Le Conseil constitutionnel considère à cet égard qu'" il appartient en particulier [aux autorités législatives et réglementaires] de fixer des règles appropriées tendant à la réalisation de l'objectif " de protection de la santé défini à l'alinéa 11 du Préambule de la Constitution de 1946.
Au cas particulier, le mécanisme institué par l'article L. 162-16-5-1 (II et V) du code de la sécurité sociale tel que modifié par l'article 97 de la LFSS 2017 aura pour effet de dissuader les entreprises exploitant des spécialités pharmaceutiques de s'inscrire dans le mécanisme des ATU.
En effet, au-delà de sa complexité, les incertitudes et imprécisions susvisées du nouveau dispositif de l'article 97 de la LFSS 2017 auront nécessairement un effet dissuasif à cet égard pour les entreprises exploitant les médicaments. Elles pourraient, face à l'imprévisibilité des nouvelles conditions de prise en charge des médicaments innovants sous ATU, être conduites à renoncer à cette voie d'accès précoce au marché, pour s'inscrire dans le cadre général de la mise à disposition des médicaments sous AMM, dont les délais d'instruction des demandes sont beaucoup plus longs (en moyenne 400 jours).
Ainsi, contrairement au droit à la protection de la santé découlant du Préambule de la Constitution de 1946, le mécanisme institué conduirait à priver les patients d'un accès précoce à des traitements innovants.
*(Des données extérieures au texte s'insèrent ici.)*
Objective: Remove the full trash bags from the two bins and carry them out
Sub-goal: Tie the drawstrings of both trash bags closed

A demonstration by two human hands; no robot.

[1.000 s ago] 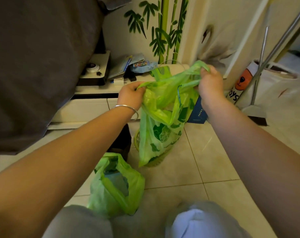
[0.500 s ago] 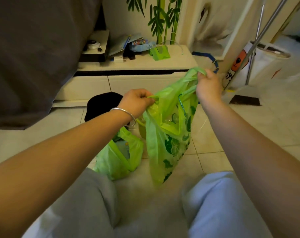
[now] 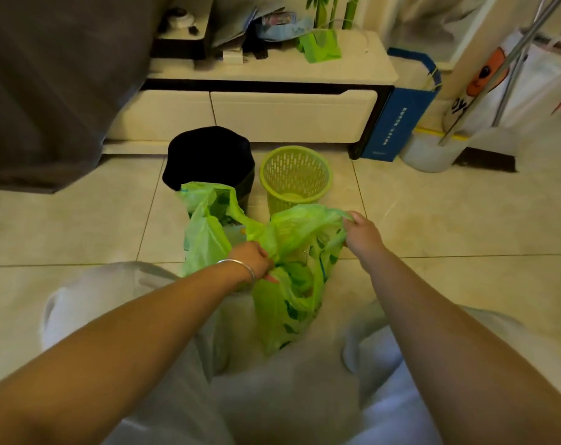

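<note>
both hands (image 3: 308, 248) gripping printed green bag (image 3: 292, 293) (mouth spread), green bin (image 3: 296, 175) behind

A low white cabinet (image 3: 272, 114) with two drawer fronts runs across the upper middle of the frame. On its top lie a heap of papers and packets (image 3: 266, 20) and a folded green plastic piece (image 3: 319, 48). A blue paper bag (image 3: 398, 120) stands just beside its right end. Dark grey fabric (image 3: 57, 75) fills the upper left. Metal poles (image 3: 510, 69) slant across the upper right, above pale floor tiles (image 3: 449, 213).
</note>
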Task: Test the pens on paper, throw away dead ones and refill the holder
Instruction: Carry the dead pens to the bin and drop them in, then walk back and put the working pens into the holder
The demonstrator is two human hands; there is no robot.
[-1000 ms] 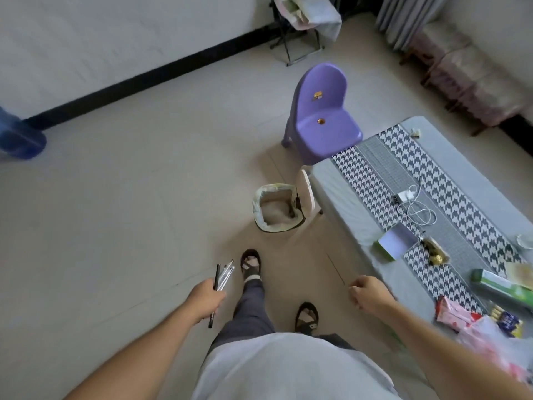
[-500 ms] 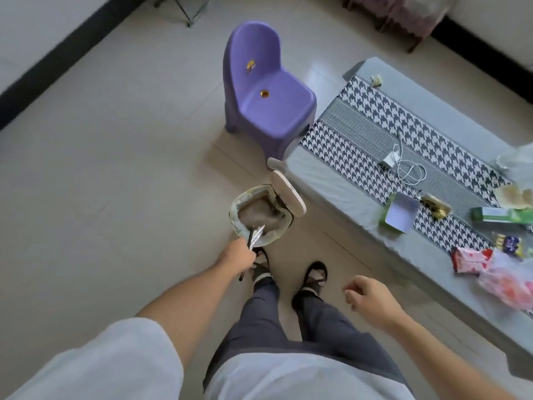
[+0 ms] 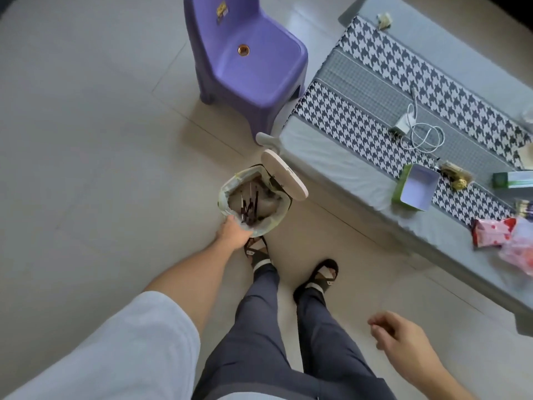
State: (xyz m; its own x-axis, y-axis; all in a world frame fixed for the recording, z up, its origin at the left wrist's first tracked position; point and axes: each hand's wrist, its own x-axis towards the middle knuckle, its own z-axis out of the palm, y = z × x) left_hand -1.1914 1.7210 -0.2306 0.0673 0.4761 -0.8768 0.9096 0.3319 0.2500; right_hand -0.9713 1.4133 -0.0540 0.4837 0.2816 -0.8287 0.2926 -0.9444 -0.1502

De ce point de vue, il méconnaît les objectifs et les motifs affichés par le Gouvernement au titre de l'article 97, ce que le Conseil constitutionnel sanctionne.
L'article 97 porte atteinte à la liberté contractuelle et plus généralement à la politique conventionnelle de régulation du prix des médicaments remboursables
Le mécanisme créé par l'article 97 (paragraphes II et V de l'article L. 162-16-5-1 du CSS modifié) de la LFSS 2017 porte une atteinte disproportionnée à la liberté contractuelle de l'ensemble des entreprises concernées, en ce que le choix de l'option conventionnelle n'est plus libre mais forcé devant la menace constituée par le non-reversement de la remise payée au titre de ces dispositions si aucune convention n'est conclue avec le CEPS.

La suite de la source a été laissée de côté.